Chiunque non abbia la carta d’identità richiesta per votare può registrarsi utilizzando un modulo di conferma di residenza che la leadership delle Prime Nazioni può firmare per i membri della band, ha detto.
Possiamo farlo di nuovo: organizzatore di “Rock the Vote”.
Garantire che le persone abbiano le informazioni di cui hanno bisogno per votare è solo uno dei compiti. L’altro sta alimentando la motivazione.
Cameron ha affermato che nei mesi che precedono il referendum in Alberta è necessaria un’educazione comunitaria per spiegare la posta in gioco, il che richiederà volontari e formazione.
È un grosso lavoro, ma Cameron ha detto che è una comprovata esperienza.
Nelle elezioni federali del 2015, l’Alberta ha guidato l’affluenza alle urne in riserva. Secondo Elections Canada, nel 2011, il 33,3% dei cittadini delle Prime Nazioni ha votato per la riserva. Nel 2015, il tasso di voto è salito alle stelle al 56,6%.
“Se è stato fatto una volta, può essere fatto ancora”, ha detto Cameron. “Potrebbe essere enorme.”
I ministri liberali hanno cercato di ottenere il sostegno indigeno per l’ambiziosa agenda del governo di grandi progetti, un giorno dopo che l’Assemblea delle Prime Nazioni ha respinto le modifiche proposte all’approvazione dei progetti, comprese consultazioni e protezioni ambientali.
Elezioni L’Alberta non tiene traccia dei voti in riserva o delle schede elettorali dei cittadini delle Prime Nazioni fuori riserva.
Edmonton ha la seconda popolazione indigena più alta in un centro urbano del Canada, mentre Calgary ha la quarta, secondo Statistics Canada.

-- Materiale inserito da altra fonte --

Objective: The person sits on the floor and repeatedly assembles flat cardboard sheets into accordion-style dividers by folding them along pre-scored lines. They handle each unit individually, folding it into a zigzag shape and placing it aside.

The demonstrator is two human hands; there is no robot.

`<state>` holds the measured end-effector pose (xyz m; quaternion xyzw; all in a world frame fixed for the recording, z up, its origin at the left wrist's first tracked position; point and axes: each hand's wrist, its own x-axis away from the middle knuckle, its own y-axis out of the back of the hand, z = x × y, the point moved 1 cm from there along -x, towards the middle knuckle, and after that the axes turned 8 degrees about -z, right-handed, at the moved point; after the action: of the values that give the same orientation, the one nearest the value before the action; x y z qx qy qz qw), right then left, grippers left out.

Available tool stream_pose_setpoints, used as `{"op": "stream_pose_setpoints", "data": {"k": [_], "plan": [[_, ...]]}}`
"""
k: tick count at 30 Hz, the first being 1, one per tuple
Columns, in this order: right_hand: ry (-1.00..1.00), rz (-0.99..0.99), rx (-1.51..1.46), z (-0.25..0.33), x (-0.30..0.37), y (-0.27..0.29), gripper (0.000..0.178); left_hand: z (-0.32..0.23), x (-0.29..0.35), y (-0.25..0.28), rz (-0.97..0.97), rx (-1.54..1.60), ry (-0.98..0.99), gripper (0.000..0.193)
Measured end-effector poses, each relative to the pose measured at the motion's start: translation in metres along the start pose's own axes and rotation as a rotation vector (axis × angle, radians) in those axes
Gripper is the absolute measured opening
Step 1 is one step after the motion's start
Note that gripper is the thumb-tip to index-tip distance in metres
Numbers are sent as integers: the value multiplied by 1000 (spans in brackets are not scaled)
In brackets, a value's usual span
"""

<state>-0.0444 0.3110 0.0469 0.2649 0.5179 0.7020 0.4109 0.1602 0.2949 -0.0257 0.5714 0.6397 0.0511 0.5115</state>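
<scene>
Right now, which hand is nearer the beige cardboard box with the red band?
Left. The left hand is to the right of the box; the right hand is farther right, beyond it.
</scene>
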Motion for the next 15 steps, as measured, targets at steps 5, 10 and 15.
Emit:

Se una campagna “Rock the Vote” riesce a mobilitare gli elettori indigeni di quelle città insieme agli alleati dei trattati, Cameron ha detto che ci sono buone possibilità che il referendum finisca a loro favore.
Mercoledì lo spera.
“I nostri popoli, i nostri diritti e le nostre risorse non possono essere scambiati”, ha affermato Mercredi.
L’assemblea generale annuale dell’Assemblea delle Prime Nazioni (AFN) ha approvato giovedì una risoluzione di emergenza per proteggere i diritti dei trattati dalle minacce poste dal movimento separatista dell’Alberta.
Afferma che nessuna provincia ha l’autorità legale per modificare, ridurre o estinguere i diritti dei trattati o il rapporto costituzionale tra le Prime Nazioni e la Corona.
L’ex capo nazionale Matthew Koon Koum ha dichiarato che i capi del Quebec, che hanno affrontato un referendum sulla secessione provinciale nel 1995, sono solidali con i capi dell’Alberta
“La loro lotta è la nostra battaglia”, ha detto Coon Come. “La loro lotta è la nostra lotta.”
All’incontro contro il separatismo è intervenuta anche la responsabile nazionale dell’AFN, Cindy Woodhouse Nepinak.
“Non portano con sé alcuna terra”, ha detto Woodhouse Nepinak. “Questo rimarrà qui con il popolo delle Prime Nazioni. Questa è la nostra terra e noi diciamo cosa succede.”
Non importa come andrà il voto del 19 ottobre, il capo Kelsey Jacko delle Prime Nazioni di Cold Lake ha affermato che le comunità saranno pronte a difendere i loro trattati, che precedono la creazione dell’Alberta come provincia.
“Lotteremo in tribunale”, ha detto Jacko. “Niente può andare avanti.”